The first Friday night the boys were at their home, David expected a surprise. "I used to return from work on Fridays about an hour before Shabbat, then shower and get ready," he recalls. "That Friday, I continued my routine, but when I came home, I found they had showered even in our bathroom due to lack of time and space. When I went to shower myself, I realized only cold water was left. It wasn’t very pleasant. After that, I started leaving work on Fridays between twelve and one p.m., not later. That way, I got a hot shower, but it was also a lesson for me that I turned into a regular habit. I worked with non-Jews then, and they got used to saying 'Shabbat Shalom' to me between twelve and one, knowing after that, I was unavailable."
Getting close to the yeshiva rabbis also deeply affected David. "There were times yeshiva rabbis would stay at our place, and from such people, you learn how to be a real person. When I started working at the yeshiva, I would show up in a cowboy hat when everyone around wore black hats. But gradually, I absorbed their way, and suddenly, without understanding how, I became one of them. We had been observing mitzvot before, but they brought us to a different level."
Progress and Persistence
Over time, the Brown children married and made aliyah one by one. "We found ourselves alone in the U.S., and realized we needed to make aliyah too," David explains. "We had a large house with a pool in the U.S., an expensive car, everything, but Hashem led us to the Land of Israel, and we knew that was our destination."
David shares his loving relationship with the Land: "My family lived in the U.S. for several generations, but I’m a realist and understand that sooner or later, Jews in America will have to leave because that’s Hashem’s will. Abroad, I heard people say Israel is a place full of stones and rocks. For me, that place is filled with diamonds. Just like diamonds are mined from the ground and are worth money, so are the rocks from the land mined and then built into houses, so they’re valuable. They’re diamonds, just not in the way people think. People said I was crazy, and I truly am crazy about the Land of Israel."

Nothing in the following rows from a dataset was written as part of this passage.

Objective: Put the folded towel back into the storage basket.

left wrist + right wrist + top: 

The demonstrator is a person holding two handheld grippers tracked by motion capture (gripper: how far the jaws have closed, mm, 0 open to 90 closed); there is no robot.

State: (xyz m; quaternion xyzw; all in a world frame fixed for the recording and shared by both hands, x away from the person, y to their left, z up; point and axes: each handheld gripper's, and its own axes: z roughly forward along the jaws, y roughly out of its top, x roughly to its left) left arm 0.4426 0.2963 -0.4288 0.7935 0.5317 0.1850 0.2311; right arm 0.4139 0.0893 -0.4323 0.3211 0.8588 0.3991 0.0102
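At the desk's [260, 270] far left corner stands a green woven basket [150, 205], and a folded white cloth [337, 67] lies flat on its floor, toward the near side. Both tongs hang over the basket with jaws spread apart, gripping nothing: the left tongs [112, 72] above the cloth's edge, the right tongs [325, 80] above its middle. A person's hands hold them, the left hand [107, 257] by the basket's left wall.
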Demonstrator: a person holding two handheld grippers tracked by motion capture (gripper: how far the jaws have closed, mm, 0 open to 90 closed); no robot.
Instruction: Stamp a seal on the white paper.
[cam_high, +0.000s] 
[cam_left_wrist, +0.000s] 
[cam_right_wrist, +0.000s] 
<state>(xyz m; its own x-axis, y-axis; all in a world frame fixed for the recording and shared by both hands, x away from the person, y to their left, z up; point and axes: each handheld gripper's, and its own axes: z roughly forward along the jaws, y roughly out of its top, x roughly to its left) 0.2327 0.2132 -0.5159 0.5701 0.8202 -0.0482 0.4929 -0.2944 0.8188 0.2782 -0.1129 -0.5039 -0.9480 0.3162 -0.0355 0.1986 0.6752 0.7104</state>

Forty years after his return to faith, David hardly remembers the way things were. "I used to eat all the forbidden foods in the world, today I don’t even recall the taste of those foods. My grandchildren sometimes ask me what certain foods taste like, and I tell them I genuinely can’t say because I’ve forgotten. For me, it’s a miracle how Hashem changed my life."
Today, David and his wife are grandparents and great-grandparents. "Most people don’t realize how blessed they are," he says, "and I feel very blessed. A person I spoke with said, 'You look sixty,' I told him—and what will you say if you learn I’m 84 with 35 great-grandchildren? We were blessed that all our descendants were born in Israel and that Torah is the center of all their lives. I was fortunate to go from being a non-religious guy with a cowboy hat to a grandfather whose descendants are united around the Torah."
And what about the students?
"They became like family to us, and we keep in touch to this day. Just a few days ago, one of them called to say 'Mazal Tov' on our new great-grandchild."